Monday, May 9, 2011

DataBase Tuning

With the advent of the e-commerce insurrection, much focus has been directed towards the web-based technology that supports the Internet, such as Java, HTTP, Web Services, XML, etc. The common thread to all of the new technologies is their dependency upon relational databases to provide data essential to their business paradigm. Database platforms such as Oracle9i, IBM DB2, Microsoft SQL Server and Sybase Adaptive Server Enterprisetherefore provide the core foundation upon which business decisions are made and revenue is produced. 

Whether implementing an on-line transaction processing system (OLTP) or decision support system (DSS) within a standard client/server application or distributed web-based application, the requirements are the same:

1. retrieve the data as quick as possible, 
2. support hundreds or thousands of end-users, and 
3. keep hardware and software maintenance costs at a minimum. 

Database performance tuning is the iterative process of analyzing the ramifications of hardware and/or software configuration changes with the intent of increasing application performance while minimizing costs. 

RTTS has successfully assisted in many database performance tuning engagements. Armed with a proven testing methodology and test automation best practices, RTTS has provided an integral solution for resolving many issues associated with the relational database management system (RDBMS) and operating system kernel parameters. These include: 

 providing an inventory of slow or inefficient database queries 
 determining the proper size of connection pools to support the arrival rate of SQL requests 
 discovering the inability of a RDBMS to scale on a multiprocessor database server (RS/6000 SMP) 
 establishing the best configuration sizes for data and procedure caches 
ascertaining the best hardware platform to implement 
 discerning the most efficient auditing scheme that would prevent deadlocks, while maintaining history of the business processes 
 validating the correct indexes to employ, such as clustered indexes versus non-clustered indexes 

The database performance tuning realm also extends to web clients, such as application servers, and fat clients (i.e. Powerbuilder, Visual Basic, C++). RTTS has pinpointed issues relating to the manner in which data is requested and client/server communication is enabled. 

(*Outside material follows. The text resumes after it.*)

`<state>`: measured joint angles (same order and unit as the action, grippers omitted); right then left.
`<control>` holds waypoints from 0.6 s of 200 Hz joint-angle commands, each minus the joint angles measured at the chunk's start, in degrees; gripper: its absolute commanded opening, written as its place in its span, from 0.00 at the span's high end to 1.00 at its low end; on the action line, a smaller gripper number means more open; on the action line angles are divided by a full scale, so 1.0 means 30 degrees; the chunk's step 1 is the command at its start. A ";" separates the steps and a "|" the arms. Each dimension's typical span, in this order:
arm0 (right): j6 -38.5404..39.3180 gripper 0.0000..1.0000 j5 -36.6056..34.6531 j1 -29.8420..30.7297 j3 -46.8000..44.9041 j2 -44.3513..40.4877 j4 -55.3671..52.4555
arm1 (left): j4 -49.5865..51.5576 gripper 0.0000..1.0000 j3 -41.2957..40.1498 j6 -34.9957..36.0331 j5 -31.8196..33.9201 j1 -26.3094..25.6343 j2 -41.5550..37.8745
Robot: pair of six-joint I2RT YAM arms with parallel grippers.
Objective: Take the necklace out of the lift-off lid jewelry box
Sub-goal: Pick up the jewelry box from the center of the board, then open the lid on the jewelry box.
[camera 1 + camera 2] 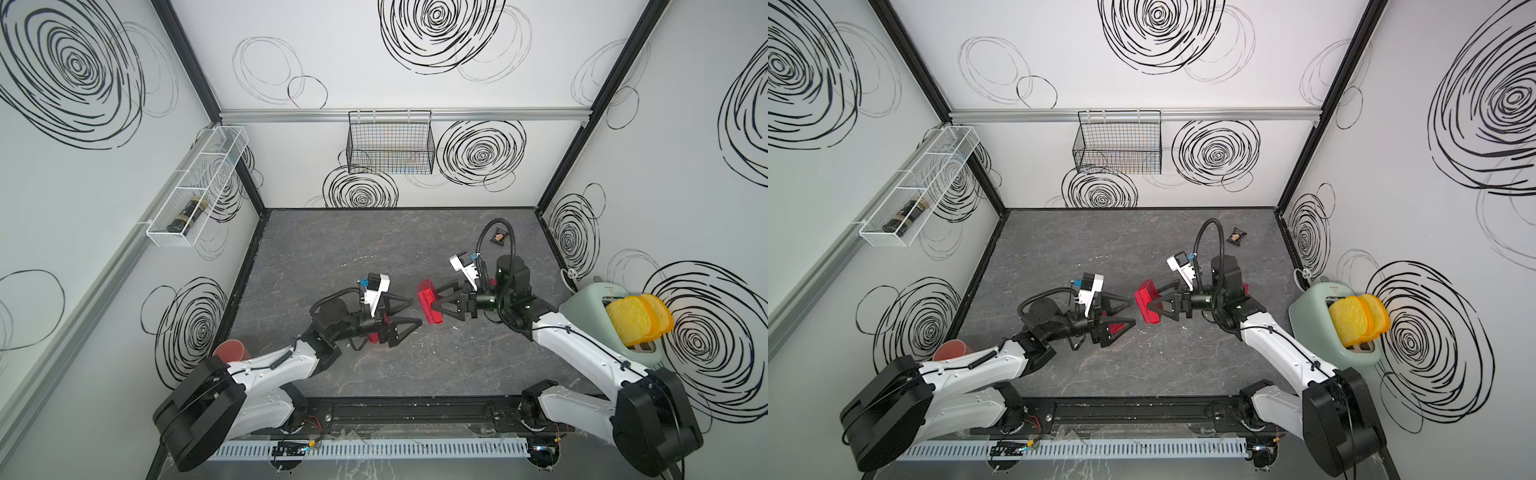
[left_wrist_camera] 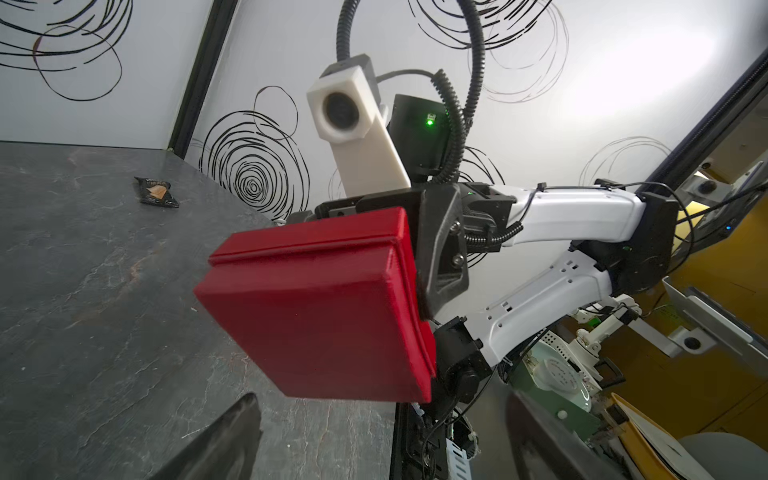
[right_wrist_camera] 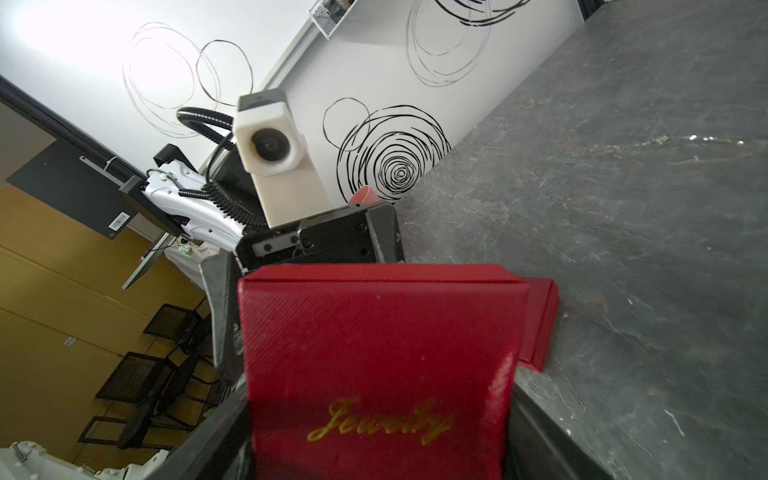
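Furthest to your left, a thin pale beaded chain [image 3: 665, 140] lies stretched out on the dark grey marbled surface [image 1: 332, 232], toward the back and well apart from both arms. You can take it for the necklace, though it is too fine to be sure. If so, the main step is done, since it lies outside the box.

Next, a small red piece [image 1: 1115, 328] shows beneath the left arm's wrist, and you cannot tell from these views what it is. The left end effector [image 1: 415, 313] hovers with its jaws spread wide and nothing between them, its tips just short of the box.

The red textured jewelry box [image 2: 324, 307], lettered "Jewelry" in gold, is off the surface. It is clamped by its edges in the right end effector [image 1: 436, 300], whose jaws stand wide around it. A seam runs along the box, so the lid looks seated on the base.

In the right wrist view, a flat red rimmed piece [image 3: 540, 324] lies on the surface just beside the held box. You cannot tell whether it belongs to the box.

What seems left for you is to set the box down and draw both arms back.
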<state>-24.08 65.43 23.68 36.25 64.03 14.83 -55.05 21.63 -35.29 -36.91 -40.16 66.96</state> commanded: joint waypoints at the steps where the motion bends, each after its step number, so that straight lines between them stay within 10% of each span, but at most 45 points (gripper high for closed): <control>1: -0.0434 0.38 0.0893 0.0375 0.0045 -0.0612 0.1026 | 0.0153 0.07 0.1042 0.0624 0.0301 -0.0391 -0.0186; 120: -0.0383 0.37 0.1182 0.1483 -0.0028 -0.1149 0.1480 | 0.1227 0.08 0.1606 0.1142 0.1330 -0.1084 -0.0257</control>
<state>-24.99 66.54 27.00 36.25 61.98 17.23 -51.03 24.45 -32.99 -34.81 -42.78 66.92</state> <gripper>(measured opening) 0.819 0.915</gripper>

How does RTTS solve the problem? 

Regardless of the RDBMS that is implemented, RTTS has a solution for tuning database servers and their clients. Although the configurable parameter terminology differs by platform, the same performance tuning concepts apply to all database server vendors. 
1. Determine the level of tuning - Component-level tuning or system-level tuning? Do you want to tune the database server as an isolated component or as part of a larger application? 
2. Understand the end-user community - Gather metrics regarding the manner in which the database will be accessed. What SQL queries will be executed? What business transactions will be executed? How often are transactions executed? 
3. Gather performance requirements - Determining the exit criteria for tuning needs to be established in order to know when sufficient testing has occurred. 
4. Automate test scripts - Create automated test scripts that issue the necessary SQL queries, updates and deletes. Generate automated test scripts that emulate the business scenarios. 
5. Execute & analyze tests - Run the planned tests and collect metrics, such as response times, transaction volumes, operating system statistics, database server statistics. 
6. Application Profilers - Implement ancillary tools to profile transaction characteristics. Determine the network characteristics of a transaction, such as bandwidth utilization and conversational chattiness. Ascertain the CPU utilization on the database server and client, memory utilization, query compilation and execution times. 

The Solution 
As a result, database server capacity and scalability is increased by addressing: 
 the use of a small packet size between the client and the server 
 chatty conversation over high latency network links 
 large amounts of unused data returned to the client 
 redundant database queries 
 additional tuning methods 

Deliverables 
At the conclusion of the project, RTTS provides an Executive Summary report illustrating performance of your application and/or database server as quantified by response times, throughput, application and communication errors, system resources and capacity, as related to the particular database server tuning parameters. 

The engagement will also provide a suite of automated test scripts that can be used for future testing and tuning endeavors along with a set of best practices for approaching database server performance tuning.